August 29, 2005 was a day in my life that forever changed the course of the history of my life, state, and nation. This was the day that Hurricane Katrina tore across the Louisiana and Mississippi Golf Coast. This event forever changed my life.

To understand why this was such a big deal, you need to understand the events leading up to its landfall. I was in the Fifth Grade when this happened. Katrina made landfall on a Monday, but it was really on the proceeding Friday that things were interesting. On Friday my parents and I were watching the Weather Channel because Katrina had hit Florida the previous day and was now in the Gulf of Mexico. The meteorologists were saying how the storm was pretty much going to not be a bib deal at all because it was going to make a turn and just hit the Florida panhandle. So with this information my parents and I went to bed that night pretty confident that we were going to dodge a bullet. However, the next morning we found out the worst news possible.
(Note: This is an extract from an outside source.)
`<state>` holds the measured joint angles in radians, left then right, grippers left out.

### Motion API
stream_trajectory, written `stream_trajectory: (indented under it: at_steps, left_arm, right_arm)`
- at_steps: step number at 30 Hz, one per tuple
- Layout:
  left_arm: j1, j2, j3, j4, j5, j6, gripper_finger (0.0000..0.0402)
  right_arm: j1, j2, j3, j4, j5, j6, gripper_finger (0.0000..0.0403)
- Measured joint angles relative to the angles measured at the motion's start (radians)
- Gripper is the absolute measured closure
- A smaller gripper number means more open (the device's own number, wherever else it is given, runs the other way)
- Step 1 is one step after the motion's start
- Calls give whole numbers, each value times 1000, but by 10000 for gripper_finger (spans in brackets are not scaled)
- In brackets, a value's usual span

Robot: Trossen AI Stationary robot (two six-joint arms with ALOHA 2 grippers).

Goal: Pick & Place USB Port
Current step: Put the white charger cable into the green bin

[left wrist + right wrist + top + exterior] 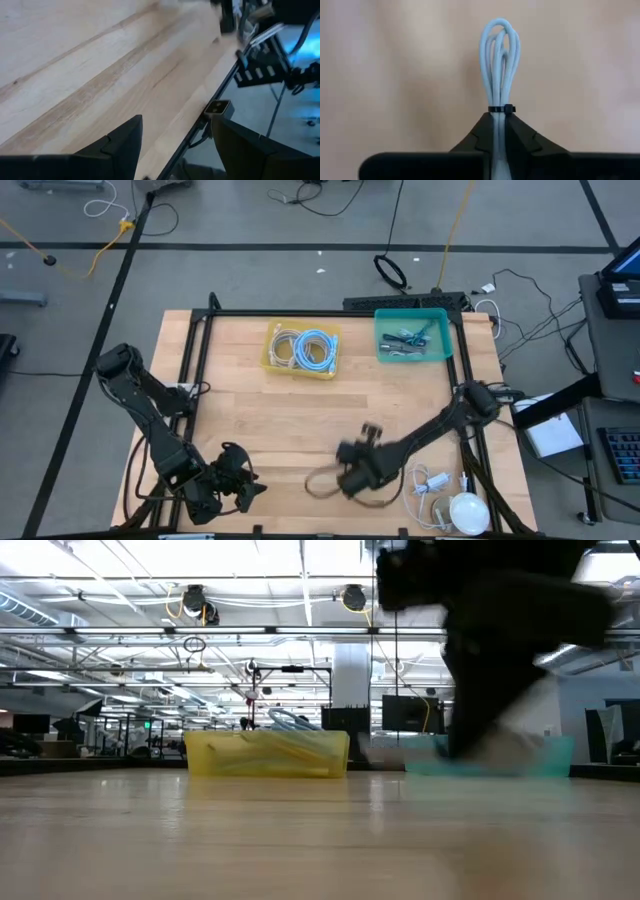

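Right gripper (500, 131) fingers pinch the coiled cable (500, 65) near the bench's front edge. Left gripper (175, 145) spread, idle at front-left corner. Risk: narrow grip on bundle, may slip during transfer.

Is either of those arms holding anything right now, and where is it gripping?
Yes: the right gripper pinches a bundled pale blue cable just below its black tie. The left gripper is open and empty.
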<state>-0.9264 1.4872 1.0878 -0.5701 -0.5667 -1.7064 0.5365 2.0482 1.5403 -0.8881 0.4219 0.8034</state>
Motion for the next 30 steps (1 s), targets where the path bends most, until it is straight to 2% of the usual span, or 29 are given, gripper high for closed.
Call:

On Saturday we woke up and found the meteorologists saying that the storm was coming right for us. My parents were starting to panic. They were running around the house taking pictures for the insurance company in case something were to happen. This really made it register in my mind how bad things were going to get for us. I went with my parents all over Baton Rouge to all the different grocery stores trying to buy supplies for what was coming.

Governor Mary Blanco, the mayor of New Orleans, and a bunch of other federal officials came on the television saying how bad things were going to get, that people needed to get out of New Orleans, and that those who could not leave could go to the Louisiana Superdome to ride out the storm. I was really surprised by the endeavor. I thought that they needed to try to get everyone out of the city in case something bad were to happen. This all happened on Saturday. Sunday was much of the same thing. In the late afternoon, it started to rain and we were getting significant gusts from the outer bands of the storm. It never stopped raining until the storm was completely over Monday afternoon. While it was raining on Sunday my Dad and I went to the house that my grandmother was building to pickup the wood that was sitting around the outside of the house. We didn’t want anything to get picked up in the wind and damage any of the neighbor’s property.

On Monday everything started to unfold really badly. Early Monday morning we lost power and we didn’t get it back for about a week. When we lost power, we also lost the ability to have air conditioning. This was not a good place to be in when you live in south Louisiana in the middle of August. I really felt the impact when Baton Rough practically tripled in population size overnight. We grew from all of the people who lost everything in New Orleans from the storm. This was so long ago, that I just kind of remember the big details of what went on. My life changed for the better. I became closer to my family and we got through this difficult time for my state and city. I would not of traded anything I experienced for the world.